Film has been present in various countries around the world before it came to Nigeria. Film as a medium first arrived to Nigeria in the late 19th century, in the form of peephole viewing of motion picture devices.

These were soon replaced in early 20th century with improved motion picture exhibition devices, with the first set of films screened at the Glover Memorial Hall in Lagos from 12 to 22 August 1903.

The earliest feature film made in Nigeria is the 1926’s Palaver produced by Geoffrey Barkas; the film was also the first film ever to feature Nigerian actors in a speaking role.

As at 1954, mobile cinema vans played to at least 3.5 million people in Nigeria, and films being produced by the Nigerian Film Unit were screened for free at the 44 available cinemas.

The first film entirely copyrighted to the Nigerian Film unit is Fincho (1957) by Sam Zebba; which is also the first Nigerian film to be shot in colour.
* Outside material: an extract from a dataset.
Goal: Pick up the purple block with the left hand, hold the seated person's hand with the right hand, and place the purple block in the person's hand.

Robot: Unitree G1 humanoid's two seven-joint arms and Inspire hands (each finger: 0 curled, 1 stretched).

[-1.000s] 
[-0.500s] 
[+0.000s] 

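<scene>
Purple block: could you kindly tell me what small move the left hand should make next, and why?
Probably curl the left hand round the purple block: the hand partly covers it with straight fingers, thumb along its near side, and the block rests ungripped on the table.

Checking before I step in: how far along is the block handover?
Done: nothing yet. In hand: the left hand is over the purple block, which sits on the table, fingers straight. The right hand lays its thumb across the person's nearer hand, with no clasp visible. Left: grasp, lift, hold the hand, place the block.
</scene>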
The gaining of independence in 1960 influenced the expansion of the Nigerian film industries as was evident by the establishment of many new cinema houses as at that time.

As a result of this, Nigerian content in theatres increased in the late 1960s into the 1970s, especially productions from Western Nigeria, owing to former theatre practitioners such as Hubert Ogunde and Moses Olaiya transitioning into the big screen.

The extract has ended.